● **AIM OF THE TASK**:
Omit all pictures, then retype exactly the lines from the one that contains "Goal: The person" through the end of the listing.

Content starts

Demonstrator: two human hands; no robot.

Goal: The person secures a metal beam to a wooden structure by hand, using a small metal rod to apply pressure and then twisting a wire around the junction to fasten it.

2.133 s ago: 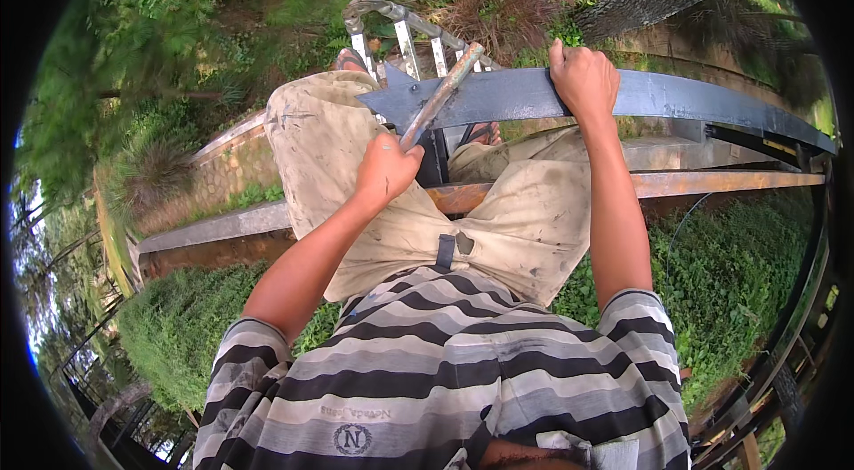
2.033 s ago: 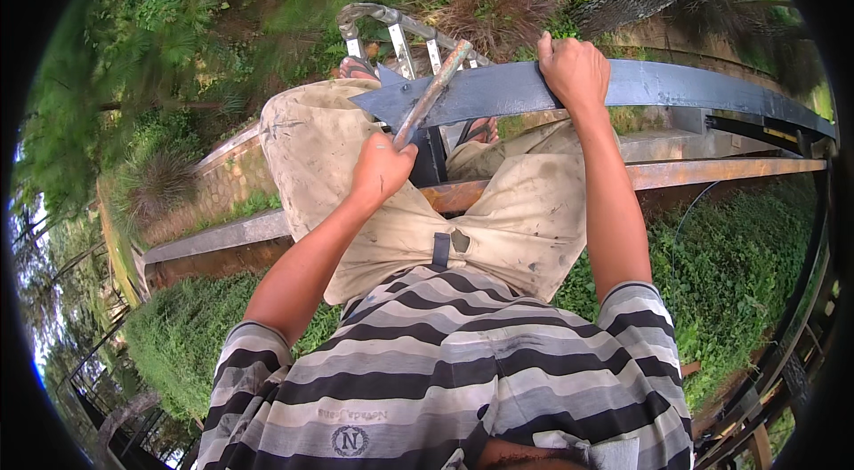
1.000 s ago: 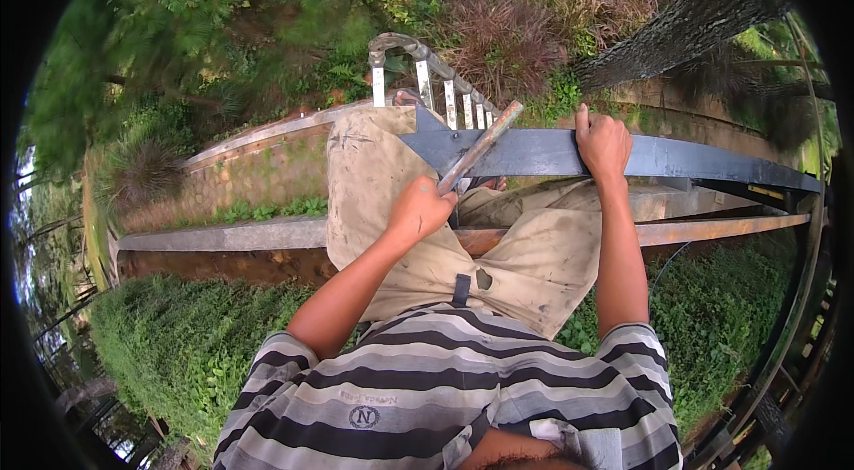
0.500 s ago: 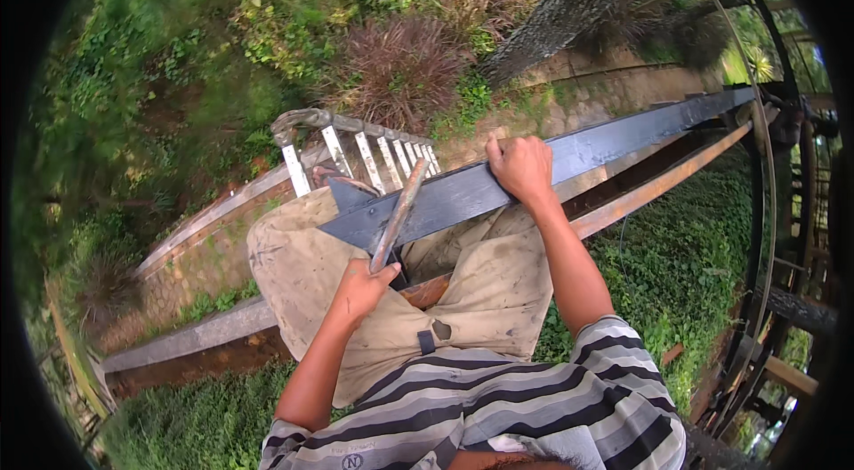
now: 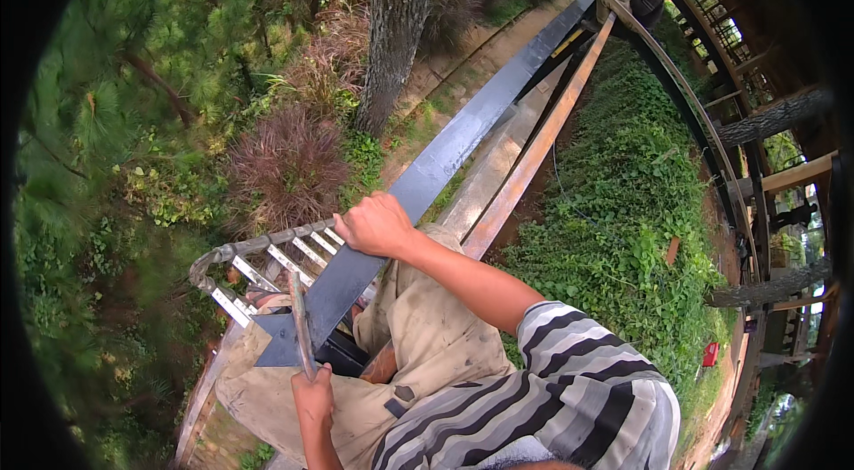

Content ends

● **FINISHED EXERCISE**:
Goal: The person secures a metal beam to a wooden structure by hand, using a small metal rod to apply pressure and then twisting a wire around the junction to fasten it.

2.133 s ago: 
2.033 s ago: 
1.000 s ago: 
0.500 s ago: 
now: 

This output completes the exercise.